High school pranks, especially those between rivals during football season, also have been a tradition for as long as there have been high schools. Some are clever, some are funny - and some are downright destructive.

The theft of Harlem's mascot last week, the day before the two schools met on the football field for Thomson's homecoming, qualified for all three. Swiping the $4,000 fiberglass bulldog and putting it on top of Thomson High was pretty clever. Painting it in Thomson's black and gold colors was funny - at least to Thomson fans.

But cracking the fiberglass and further damaging the statue by using hard-to-remove spraypaint, which the students (calling themselves the "Wal-Mart Mafia") also used to deface their own campus, was destructive - and crosses the line from high-school hi jinx to juvenile delinquency.

All of the students involved have been caught and at least to some degree have 'fessed up. Columbia County school officials are now trying to decide whether to press criminal charges, or to handle it with school discipline.

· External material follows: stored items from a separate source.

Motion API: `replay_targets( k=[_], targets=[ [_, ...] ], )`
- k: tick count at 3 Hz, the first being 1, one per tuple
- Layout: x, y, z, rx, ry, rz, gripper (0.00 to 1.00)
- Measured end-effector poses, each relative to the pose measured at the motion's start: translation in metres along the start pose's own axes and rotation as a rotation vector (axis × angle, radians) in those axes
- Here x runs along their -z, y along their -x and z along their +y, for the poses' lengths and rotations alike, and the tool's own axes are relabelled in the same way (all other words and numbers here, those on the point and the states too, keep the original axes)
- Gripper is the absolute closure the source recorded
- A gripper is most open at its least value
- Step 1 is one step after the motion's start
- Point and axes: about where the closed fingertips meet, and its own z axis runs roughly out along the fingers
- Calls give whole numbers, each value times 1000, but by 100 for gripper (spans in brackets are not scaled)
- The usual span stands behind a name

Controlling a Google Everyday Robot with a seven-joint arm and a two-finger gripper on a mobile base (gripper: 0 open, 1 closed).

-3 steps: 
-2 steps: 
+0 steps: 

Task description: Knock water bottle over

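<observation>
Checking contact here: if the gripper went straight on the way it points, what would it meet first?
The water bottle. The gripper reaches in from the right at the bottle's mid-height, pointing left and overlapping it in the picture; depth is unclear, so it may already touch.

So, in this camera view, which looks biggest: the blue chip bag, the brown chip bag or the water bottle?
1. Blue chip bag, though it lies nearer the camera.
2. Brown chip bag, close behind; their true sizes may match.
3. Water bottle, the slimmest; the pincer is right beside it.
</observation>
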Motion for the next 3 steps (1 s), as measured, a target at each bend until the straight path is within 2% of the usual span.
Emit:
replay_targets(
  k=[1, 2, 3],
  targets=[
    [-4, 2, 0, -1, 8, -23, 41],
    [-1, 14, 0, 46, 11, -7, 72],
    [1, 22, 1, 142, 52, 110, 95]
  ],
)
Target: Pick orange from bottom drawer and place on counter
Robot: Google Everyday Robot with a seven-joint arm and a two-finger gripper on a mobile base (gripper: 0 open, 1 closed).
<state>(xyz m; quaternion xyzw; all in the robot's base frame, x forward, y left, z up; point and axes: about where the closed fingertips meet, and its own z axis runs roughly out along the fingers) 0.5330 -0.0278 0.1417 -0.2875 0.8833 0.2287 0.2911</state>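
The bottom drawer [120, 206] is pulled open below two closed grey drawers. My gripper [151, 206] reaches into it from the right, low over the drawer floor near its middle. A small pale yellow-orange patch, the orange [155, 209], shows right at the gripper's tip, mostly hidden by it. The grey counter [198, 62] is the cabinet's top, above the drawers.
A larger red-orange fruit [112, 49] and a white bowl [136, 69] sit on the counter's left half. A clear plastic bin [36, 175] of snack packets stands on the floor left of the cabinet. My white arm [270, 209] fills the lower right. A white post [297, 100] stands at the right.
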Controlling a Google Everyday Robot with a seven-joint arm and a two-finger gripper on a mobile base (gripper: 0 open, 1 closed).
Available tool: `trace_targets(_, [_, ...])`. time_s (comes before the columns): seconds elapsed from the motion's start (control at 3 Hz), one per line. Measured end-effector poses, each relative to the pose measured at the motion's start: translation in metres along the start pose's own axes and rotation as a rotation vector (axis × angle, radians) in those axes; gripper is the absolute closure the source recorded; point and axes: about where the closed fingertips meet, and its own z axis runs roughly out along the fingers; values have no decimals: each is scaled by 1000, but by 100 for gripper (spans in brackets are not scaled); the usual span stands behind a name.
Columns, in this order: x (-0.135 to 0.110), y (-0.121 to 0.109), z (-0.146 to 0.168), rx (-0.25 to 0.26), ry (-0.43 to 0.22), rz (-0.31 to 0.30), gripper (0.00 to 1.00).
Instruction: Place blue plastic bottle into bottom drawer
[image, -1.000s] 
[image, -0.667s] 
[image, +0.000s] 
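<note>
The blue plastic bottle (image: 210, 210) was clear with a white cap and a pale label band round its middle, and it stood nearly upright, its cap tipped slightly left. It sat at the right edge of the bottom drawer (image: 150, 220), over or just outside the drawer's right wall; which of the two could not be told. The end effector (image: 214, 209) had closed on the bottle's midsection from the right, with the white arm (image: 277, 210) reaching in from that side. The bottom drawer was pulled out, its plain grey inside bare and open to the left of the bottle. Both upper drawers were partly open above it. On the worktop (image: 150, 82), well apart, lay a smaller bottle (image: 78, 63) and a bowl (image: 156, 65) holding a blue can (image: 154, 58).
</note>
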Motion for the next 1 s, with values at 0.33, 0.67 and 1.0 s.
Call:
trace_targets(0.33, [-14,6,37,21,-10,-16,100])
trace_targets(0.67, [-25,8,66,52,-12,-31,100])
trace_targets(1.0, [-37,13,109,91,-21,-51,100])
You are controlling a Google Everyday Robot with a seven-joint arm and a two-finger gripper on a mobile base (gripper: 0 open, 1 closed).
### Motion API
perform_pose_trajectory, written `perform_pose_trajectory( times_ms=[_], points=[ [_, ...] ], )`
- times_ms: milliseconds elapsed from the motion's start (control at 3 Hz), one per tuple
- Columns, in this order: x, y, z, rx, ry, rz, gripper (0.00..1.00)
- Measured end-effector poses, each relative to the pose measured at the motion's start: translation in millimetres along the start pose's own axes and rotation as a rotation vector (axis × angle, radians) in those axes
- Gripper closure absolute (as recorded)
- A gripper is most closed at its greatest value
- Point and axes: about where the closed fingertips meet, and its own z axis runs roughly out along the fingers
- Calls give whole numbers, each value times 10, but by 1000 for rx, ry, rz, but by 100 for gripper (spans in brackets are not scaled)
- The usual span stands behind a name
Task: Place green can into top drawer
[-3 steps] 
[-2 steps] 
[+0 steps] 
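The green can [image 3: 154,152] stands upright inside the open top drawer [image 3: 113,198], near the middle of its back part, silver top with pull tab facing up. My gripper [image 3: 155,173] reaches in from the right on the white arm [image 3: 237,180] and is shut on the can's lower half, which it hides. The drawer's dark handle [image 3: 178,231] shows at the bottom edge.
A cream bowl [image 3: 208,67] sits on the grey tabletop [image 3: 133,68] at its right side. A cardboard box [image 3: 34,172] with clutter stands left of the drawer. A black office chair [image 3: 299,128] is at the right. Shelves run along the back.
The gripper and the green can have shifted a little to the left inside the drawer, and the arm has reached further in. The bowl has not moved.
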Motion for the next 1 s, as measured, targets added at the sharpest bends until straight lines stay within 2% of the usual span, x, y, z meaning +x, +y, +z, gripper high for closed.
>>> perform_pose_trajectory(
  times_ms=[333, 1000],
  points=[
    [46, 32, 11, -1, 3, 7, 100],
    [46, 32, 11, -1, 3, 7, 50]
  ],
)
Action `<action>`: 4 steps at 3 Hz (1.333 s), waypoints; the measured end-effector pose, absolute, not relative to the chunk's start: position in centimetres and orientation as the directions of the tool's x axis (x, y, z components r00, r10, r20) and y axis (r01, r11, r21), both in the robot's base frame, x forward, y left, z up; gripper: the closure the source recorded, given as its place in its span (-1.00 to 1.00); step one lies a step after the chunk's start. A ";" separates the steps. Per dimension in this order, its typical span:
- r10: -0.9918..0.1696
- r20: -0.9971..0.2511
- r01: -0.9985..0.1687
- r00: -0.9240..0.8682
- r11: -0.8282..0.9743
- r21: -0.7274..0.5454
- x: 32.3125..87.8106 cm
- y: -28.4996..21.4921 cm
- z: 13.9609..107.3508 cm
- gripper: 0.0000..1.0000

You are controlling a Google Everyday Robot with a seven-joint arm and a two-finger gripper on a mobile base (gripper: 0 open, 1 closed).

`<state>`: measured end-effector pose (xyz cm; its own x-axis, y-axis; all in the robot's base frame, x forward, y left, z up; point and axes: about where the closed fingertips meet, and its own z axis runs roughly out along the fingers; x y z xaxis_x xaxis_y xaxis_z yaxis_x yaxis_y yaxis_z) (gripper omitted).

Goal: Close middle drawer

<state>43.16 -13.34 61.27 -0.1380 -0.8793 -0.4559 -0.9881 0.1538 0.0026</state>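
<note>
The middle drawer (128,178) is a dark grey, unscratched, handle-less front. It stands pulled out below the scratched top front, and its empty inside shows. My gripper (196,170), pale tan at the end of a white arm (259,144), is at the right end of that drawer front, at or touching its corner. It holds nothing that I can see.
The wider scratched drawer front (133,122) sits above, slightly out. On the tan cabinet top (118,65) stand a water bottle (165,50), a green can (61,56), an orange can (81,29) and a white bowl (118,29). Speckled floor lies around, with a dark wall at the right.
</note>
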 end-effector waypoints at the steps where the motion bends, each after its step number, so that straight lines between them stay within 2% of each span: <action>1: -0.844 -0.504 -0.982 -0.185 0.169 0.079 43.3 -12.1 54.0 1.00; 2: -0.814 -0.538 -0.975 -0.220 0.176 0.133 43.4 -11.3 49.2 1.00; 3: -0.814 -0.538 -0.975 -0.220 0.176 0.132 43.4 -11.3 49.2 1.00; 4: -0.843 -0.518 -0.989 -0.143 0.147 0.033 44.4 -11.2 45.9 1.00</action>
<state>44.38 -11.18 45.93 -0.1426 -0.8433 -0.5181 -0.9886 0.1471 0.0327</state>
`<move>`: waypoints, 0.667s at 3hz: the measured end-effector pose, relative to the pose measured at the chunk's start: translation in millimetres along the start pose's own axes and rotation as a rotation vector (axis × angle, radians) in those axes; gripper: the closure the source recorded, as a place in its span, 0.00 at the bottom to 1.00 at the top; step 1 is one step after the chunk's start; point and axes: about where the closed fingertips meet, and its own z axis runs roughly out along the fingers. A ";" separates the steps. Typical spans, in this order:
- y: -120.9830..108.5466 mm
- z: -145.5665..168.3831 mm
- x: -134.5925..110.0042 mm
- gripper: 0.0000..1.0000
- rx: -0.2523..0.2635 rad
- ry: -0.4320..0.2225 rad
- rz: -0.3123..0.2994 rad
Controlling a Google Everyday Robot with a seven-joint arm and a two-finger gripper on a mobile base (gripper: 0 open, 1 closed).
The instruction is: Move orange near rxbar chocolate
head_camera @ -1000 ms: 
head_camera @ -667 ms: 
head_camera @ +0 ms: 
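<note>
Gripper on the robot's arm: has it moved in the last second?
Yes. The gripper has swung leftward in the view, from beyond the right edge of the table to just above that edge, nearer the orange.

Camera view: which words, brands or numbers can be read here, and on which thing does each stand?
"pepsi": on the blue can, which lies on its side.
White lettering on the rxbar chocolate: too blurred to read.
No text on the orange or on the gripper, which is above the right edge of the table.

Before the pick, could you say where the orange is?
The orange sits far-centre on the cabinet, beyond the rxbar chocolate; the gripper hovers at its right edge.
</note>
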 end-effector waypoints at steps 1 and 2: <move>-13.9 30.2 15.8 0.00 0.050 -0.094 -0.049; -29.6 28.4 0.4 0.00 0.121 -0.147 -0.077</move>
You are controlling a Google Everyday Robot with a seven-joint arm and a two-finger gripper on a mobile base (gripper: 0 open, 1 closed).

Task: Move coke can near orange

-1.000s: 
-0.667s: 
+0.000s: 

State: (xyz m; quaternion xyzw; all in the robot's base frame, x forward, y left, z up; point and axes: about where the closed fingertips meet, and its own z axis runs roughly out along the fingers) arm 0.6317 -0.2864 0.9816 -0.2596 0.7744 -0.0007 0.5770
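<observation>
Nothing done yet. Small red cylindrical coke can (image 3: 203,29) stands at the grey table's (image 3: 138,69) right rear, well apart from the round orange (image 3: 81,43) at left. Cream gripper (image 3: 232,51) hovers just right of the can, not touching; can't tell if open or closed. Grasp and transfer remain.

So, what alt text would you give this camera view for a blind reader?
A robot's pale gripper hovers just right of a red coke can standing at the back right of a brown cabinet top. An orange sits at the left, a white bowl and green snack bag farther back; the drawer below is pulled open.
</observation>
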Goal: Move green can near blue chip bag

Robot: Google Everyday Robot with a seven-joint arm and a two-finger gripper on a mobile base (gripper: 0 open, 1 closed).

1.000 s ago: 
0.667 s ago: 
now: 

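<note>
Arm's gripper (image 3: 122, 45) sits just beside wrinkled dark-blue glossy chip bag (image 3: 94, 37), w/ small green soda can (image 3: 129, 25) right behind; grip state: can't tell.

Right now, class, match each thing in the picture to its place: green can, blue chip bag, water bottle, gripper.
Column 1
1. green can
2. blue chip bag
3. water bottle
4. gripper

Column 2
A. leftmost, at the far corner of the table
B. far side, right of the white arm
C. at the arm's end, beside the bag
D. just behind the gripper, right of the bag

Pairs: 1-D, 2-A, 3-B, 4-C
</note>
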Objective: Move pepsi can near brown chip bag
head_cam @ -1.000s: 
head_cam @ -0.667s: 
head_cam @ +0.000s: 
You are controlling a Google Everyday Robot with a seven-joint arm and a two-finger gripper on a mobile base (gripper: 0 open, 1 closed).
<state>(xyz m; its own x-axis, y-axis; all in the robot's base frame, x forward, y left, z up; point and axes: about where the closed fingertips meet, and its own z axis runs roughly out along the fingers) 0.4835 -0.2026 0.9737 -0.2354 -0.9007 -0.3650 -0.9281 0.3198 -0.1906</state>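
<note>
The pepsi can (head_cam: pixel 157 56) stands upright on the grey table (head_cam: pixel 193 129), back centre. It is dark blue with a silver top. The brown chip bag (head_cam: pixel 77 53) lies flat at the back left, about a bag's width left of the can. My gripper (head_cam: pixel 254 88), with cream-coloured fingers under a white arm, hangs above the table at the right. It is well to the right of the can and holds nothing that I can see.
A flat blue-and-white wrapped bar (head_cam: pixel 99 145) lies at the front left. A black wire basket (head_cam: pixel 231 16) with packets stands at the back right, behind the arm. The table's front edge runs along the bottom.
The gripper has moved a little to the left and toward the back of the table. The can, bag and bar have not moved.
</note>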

Here's a suggestion: Charge them all in juvenile court. None of the six will be saddled with a lifelong record. And if there is anyone who can be as creative and effective in sentencing as these pranksters were in their effort, it is Columbia County Juvenile Court Judge Doug Flanagan.

Fines and restitution are essential in such a case, but everyone knows more often than not that the parents are the ones who pay up. In Flanagan's court, these six are likely to also have to pay with their own sweat. Putting on orange vests to spruce up Harlem High would be a fitting punishment, as would taking away the license of the getaway driver.

These six would get a lesson about channeling their school spirit into more productive, and less destructive, channels. And future imitators would know there's an orange vest in their size, too.